▶ PROBLEM STATEMENT
Output, word for word, the lines of this listing that fall between the line with "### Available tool" and the line with "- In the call", counting both of those lines, and no others.

▶ RECORDS SHOWN
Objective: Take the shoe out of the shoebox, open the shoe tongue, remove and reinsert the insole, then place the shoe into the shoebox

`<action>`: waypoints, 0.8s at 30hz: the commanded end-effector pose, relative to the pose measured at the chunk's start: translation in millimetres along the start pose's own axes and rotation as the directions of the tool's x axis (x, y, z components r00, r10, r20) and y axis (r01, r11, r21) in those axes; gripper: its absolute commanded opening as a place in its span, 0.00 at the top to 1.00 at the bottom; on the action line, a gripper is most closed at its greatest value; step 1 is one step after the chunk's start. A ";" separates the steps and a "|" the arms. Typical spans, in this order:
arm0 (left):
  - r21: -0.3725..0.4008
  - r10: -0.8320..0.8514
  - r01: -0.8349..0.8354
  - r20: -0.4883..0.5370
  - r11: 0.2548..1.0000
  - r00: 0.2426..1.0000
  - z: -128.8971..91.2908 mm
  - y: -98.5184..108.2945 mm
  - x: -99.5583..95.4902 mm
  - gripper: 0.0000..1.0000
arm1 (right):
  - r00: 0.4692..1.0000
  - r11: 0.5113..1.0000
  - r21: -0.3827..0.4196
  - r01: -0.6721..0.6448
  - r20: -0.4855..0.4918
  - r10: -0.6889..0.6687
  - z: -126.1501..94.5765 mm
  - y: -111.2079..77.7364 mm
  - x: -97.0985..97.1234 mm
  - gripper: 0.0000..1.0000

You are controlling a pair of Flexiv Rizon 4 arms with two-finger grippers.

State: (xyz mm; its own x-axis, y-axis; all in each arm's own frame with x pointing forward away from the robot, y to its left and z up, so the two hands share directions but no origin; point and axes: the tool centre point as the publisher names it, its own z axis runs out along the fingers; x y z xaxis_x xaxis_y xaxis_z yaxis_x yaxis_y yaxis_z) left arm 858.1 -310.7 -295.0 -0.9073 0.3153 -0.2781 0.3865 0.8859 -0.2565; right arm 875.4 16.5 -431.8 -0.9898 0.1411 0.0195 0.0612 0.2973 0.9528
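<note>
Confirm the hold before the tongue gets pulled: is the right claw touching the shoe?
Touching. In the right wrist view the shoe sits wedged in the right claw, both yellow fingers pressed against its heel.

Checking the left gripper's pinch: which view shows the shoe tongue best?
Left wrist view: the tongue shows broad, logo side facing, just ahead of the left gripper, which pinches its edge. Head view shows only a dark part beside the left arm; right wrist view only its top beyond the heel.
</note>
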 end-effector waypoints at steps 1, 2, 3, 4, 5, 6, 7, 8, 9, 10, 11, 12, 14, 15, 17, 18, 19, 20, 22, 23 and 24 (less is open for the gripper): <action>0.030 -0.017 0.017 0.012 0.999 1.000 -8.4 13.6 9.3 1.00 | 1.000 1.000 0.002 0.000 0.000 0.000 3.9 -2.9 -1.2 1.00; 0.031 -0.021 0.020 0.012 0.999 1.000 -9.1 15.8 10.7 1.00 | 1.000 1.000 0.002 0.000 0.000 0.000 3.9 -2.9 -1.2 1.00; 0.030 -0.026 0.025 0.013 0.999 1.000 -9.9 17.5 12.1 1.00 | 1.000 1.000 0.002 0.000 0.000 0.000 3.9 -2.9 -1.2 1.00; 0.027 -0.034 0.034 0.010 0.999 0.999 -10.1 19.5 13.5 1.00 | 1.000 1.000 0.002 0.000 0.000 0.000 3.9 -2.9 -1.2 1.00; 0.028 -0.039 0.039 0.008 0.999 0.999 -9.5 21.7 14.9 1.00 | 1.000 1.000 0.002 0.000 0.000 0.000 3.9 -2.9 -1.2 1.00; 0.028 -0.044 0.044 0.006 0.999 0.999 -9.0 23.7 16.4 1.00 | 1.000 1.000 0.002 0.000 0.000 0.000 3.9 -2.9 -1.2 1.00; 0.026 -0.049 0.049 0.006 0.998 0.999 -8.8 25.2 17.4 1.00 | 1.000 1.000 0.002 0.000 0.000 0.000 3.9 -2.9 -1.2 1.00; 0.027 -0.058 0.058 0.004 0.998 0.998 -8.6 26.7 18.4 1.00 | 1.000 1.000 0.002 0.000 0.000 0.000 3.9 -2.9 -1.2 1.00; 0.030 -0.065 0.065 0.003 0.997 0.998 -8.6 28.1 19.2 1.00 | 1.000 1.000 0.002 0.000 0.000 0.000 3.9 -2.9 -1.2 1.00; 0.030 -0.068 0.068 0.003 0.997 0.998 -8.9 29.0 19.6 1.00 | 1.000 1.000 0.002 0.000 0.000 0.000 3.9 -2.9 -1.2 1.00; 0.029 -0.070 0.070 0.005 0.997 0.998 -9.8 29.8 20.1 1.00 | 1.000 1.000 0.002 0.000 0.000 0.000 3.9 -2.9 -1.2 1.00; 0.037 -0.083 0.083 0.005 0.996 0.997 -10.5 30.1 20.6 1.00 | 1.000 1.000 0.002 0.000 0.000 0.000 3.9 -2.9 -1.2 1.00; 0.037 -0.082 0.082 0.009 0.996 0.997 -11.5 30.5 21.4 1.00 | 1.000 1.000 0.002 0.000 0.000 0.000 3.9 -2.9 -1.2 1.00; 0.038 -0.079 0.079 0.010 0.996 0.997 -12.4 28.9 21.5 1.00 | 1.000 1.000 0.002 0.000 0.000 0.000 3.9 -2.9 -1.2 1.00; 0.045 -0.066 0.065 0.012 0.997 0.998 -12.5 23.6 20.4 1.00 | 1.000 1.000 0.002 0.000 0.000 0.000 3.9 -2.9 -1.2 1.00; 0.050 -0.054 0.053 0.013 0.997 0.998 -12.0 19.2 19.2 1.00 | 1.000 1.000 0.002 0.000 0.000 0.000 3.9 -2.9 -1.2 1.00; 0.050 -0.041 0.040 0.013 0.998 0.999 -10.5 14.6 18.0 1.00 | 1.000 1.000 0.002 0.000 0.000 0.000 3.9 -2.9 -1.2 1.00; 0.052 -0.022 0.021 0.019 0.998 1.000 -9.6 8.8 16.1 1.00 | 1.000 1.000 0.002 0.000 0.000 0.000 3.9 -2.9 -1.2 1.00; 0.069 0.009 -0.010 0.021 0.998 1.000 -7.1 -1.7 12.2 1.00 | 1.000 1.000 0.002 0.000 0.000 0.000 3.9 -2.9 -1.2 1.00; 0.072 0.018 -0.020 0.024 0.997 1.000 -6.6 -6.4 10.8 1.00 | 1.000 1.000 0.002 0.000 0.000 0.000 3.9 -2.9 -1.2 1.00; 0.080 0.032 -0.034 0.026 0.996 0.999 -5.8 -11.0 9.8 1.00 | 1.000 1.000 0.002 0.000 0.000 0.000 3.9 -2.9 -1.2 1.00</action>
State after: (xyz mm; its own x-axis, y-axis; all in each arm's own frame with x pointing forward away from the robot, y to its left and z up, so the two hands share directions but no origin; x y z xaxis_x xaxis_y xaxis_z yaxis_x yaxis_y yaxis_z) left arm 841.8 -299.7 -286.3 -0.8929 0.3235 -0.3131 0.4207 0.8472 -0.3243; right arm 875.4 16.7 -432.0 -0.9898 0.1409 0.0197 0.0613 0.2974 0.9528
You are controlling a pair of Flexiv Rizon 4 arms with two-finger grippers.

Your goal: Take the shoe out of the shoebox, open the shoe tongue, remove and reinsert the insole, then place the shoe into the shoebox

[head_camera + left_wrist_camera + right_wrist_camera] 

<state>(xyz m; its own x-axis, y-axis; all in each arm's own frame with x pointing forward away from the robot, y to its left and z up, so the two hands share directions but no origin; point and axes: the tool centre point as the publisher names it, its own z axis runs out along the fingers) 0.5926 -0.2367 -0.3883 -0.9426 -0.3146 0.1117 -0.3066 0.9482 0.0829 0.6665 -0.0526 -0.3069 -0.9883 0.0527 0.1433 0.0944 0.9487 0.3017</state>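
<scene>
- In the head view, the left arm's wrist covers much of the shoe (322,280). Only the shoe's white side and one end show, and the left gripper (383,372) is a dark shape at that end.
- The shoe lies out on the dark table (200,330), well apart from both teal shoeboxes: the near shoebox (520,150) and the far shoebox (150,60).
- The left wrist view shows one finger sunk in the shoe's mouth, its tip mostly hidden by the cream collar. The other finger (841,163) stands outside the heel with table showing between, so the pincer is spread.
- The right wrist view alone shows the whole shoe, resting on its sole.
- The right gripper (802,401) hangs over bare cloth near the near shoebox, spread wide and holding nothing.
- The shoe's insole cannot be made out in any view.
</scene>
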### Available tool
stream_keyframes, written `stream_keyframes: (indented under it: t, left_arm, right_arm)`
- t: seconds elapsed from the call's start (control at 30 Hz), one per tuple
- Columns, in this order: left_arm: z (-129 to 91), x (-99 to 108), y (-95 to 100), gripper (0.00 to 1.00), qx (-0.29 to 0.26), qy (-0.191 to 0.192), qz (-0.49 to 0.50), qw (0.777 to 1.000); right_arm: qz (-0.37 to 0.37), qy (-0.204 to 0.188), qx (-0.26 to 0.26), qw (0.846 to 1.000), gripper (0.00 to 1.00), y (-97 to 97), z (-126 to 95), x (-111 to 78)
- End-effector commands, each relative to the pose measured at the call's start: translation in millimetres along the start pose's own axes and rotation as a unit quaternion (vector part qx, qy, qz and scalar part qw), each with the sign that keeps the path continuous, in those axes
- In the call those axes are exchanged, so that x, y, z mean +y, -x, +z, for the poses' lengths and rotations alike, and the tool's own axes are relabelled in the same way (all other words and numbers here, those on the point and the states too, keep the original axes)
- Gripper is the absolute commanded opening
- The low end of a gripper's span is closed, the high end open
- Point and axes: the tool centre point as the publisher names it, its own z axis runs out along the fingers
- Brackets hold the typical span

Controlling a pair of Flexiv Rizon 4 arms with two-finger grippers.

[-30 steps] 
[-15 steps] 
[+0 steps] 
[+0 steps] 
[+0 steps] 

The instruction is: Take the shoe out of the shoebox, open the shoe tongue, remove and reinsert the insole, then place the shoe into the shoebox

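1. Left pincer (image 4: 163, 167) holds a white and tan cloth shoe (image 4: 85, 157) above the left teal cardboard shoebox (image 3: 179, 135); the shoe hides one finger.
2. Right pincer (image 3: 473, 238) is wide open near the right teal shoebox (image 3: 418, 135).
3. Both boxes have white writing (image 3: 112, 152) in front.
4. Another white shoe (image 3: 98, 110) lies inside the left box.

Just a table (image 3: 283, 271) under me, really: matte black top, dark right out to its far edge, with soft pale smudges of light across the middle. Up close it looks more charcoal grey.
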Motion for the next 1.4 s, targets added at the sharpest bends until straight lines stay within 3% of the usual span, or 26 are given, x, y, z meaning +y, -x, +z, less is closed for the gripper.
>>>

▶ REPLY TO THE TASK
### Available tool
stream_keyframes, written `stream_keyframes: (indented under it: t, left_arm, right_arm)`
- t: seconds elapsed from the call's start (control at 30 Hz), one per tuple
- Columns, in this order: left_arm: z (-129 to 91), x (-99 to 108), y (-95 to 100), gripper (0.00 to 1.00), qx (-0.29 to 0.26), qy (-0.191 to 0.192), qz (-0.49 to 0.50), qw (0.777 to 1.000); right_arm: qz (-0.37 to 0.37), qy (-0.204 to 0.188), qx (-0.26 to 0.26), qw (0.846 to 1.000), gripper (0.00 to 1.00), y (-97 to 97), z (-126 to 95), x (-111 to 78)
- End-effector commands, each relative to the pose measured at the call's start: translation in millimetres along the start pose's own axes and rotation as a unit quaternion (vector part qx, qy, qz and scalar part qw), each with the sign that keeps the path continuous, in those axes
- In the call those axes are exchanged, so that x, y, z mean +y, -x, +z, for the poses' lengths and rotations alike, and the tool's own axes are relabelled in the same way (all other words and numbers here, those on the point and the states too, keep the original axes)

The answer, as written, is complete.